Unfortunately, I don't understand from the coverage how different the total fatality rate in these two studies is. In other words, how much of the disagreement is about what to attribute an increase in the death rate to (violence or other) and how much is about disagreement over how many people died. This section implies, however, that the disagreement is primarily over causes:
Les Roberts, an epidemiologist now at Columbia University who helped direct the Johns Hopkins survey, also praised the new one. While both found a large increase in mortality, his found that much more of it was caused by violence.
"My gut feeling is that most of the difference between the two studies is a reluctance to report to the government a death due to violence," he said. "If your son is fighting the government and died, that may not be something you'd want to admit to the government."

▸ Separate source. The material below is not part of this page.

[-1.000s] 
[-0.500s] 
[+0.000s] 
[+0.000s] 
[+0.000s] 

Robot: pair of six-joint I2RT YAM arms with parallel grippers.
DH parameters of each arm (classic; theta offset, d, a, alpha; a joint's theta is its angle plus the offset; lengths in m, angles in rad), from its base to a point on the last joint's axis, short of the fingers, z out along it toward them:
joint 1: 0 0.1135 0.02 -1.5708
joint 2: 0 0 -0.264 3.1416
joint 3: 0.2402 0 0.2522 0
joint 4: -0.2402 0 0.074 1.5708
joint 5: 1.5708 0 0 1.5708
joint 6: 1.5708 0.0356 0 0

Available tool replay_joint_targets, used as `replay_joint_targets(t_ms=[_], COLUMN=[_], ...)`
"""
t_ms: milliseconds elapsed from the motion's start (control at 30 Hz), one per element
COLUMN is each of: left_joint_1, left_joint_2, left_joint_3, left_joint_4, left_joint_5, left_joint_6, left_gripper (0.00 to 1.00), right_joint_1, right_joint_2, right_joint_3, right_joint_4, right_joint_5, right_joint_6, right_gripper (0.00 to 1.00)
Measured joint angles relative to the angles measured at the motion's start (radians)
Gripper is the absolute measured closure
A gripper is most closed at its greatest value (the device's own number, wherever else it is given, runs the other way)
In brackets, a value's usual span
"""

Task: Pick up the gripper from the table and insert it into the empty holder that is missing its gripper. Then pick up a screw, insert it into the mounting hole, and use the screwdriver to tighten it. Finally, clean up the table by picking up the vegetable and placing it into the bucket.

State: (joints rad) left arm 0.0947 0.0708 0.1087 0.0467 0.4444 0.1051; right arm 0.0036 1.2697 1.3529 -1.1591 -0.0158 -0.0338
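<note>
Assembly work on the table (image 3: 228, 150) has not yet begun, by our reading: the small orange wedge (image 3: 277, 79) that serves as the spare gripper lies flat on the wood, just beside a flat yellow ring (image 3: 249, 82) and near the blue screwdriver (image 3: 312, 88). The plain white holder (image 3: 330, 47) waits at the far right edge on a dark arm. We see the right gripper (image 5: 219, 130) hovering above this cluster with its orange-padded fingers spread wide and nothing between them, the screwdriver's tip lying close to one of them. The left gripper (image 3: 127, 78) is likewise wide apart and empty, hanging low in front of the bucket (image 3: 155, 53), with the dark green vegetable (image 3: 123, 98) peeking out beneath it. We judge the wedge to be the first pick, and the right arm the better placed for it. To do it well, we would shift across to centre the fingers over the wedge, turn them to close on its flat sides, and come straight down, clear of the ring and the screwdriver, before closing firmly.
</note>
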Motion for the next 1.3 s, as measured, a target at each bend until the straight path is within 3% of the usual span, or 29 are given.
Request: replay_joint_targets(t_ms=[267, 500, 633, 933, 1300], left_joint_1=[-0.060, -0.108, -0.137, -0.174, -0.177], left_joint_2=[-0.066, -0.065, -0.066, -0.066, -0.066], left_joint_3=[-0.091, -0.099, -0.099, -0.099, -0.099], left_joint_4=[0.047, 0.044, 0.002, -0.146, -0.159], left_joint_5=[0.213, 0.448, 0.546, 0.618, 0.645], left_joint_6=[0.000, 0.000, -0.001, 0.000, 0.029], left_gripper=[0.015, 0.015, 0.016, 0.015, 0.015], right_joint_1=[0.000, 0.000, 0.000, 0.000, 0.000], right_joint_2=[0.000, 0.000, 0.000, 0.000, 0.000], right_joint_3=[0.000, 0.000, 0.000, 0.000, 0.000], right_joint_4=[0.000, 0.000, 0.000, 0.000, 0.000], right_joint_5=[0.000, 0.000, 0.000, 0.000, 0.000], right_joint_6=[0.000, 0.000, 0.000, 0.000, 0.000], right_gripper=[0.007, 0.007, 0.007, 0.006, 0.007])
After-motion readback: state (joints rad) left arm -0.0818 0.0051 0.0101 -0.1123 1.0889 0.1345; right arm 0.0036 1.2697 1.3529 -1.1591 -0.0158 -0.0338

Further difficulties include the fact that many people have been displaced by the conflict and also I assume that some entire households have been wiped out. It remains noteworthy to me that while the US military insists that it takes measures to minimize the civilian death toll, it doesn't take any measures to quantify the civilian death toll, which makes it impossible to know what their measures accomplish. Step one in trying to increase blog traffic, for example, is to measure blog traffic.


Step one in trying to increase blog traffic, for example, is to measure blog traffic.
Gosh, Matt, maybe you should go into the consultant business. All consultants ever seem to know is that nothing exists unless it can be counted.
But this is just wrong. Step one in trying to increase blog traffic is to post pictures of nude women. Step one in minimizing the civilian death toll is to stop killing civilians.